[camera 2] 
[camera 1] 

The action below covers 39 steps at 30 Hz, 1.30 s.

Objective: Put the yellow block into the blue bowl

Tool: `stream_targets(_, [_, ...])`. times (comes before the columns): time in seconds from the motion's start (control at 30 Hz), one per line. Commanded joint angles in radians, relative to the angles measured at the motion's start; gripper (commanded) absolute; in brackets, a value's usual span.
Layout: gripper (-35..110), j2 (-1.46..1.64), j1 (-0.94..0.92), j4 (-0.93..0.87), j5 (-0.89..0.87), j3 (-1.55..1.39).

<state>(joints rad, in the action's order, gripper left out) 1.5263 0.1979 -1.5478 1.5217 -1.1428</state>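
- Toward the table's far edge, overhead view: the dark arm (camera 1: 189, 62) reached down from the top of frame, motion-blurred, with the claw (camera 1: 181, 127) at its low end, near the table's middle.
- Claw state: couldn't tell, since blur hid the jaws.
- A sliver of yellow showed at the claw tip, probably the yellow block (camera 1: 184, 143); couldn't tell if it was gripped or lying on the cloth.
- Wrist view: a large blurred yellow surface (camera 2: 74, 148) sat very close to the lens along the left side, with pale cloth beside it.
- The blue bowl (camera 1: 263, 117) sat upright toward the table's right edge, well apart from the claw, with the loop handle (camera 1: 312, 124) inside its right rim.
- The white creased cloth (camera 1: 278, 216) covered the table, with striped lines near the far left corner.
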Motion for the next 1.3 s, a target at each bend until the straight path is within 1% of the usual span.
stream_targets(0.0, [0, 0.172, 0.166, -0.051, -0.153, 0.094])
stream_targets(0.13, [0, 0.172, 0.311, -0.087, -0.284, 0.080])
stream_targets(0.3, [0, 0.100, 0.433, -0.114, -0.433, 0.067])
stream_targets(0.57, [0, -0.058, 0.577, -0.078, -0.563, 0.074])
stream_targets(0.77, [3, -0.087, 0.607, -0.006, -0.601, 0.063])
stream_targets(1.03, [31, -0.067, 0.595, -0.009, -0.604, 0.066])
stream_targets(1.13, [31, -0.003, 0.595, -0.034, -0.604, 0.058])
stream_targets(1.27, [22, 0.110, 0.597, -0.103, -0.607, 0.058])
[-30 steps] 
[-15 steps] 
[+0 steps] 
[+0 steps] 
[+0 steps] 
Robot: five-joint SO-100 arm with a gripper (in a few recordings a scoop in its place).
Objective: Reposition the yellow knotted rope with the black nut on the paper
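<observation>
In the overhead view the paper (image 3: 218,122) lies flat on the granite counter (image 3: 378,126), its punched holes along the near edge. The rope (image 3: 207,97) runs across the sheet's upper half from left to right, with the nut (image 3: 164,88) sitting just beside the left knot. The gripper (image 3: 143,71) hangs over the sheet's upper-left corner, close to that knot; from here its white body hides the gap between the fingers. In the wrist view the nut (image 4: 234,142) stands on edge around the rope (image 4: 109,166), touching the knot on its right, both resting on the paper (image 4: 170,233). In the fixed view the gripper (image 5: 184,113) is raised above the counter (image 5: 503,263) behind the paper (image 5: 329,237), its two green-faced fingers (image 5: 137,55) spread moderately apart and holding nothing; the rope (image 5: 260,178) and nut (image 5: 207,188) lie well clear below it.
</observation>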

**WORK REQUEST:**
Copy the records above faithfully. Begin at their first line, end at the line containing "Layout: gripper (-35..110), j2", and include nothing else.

**TASK OUTPUT:**
[camera 2] 
[camera 1] 

The action below covers 39 steps at 30 Hz, 1.30 s.

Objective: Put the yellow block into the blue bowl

Tool: `stream_targets(_, [_, ...])`. times (comes before the columns): time in seconds from the motion's start (control at 30 Hz), one per line. Commanded joint angles in radians, relative to the angles measured at the motion's start; gripper (commanded) absolute; in brackets, a value's usual span.
Layout: gripper (-35..110), j2 (-1.46..1.64), j1 (-0.94..0.92), j4 (-0.93..0.87), j5 (-0.89..0.87), j3 (-1.55..1.39).

What the exercise required is now done.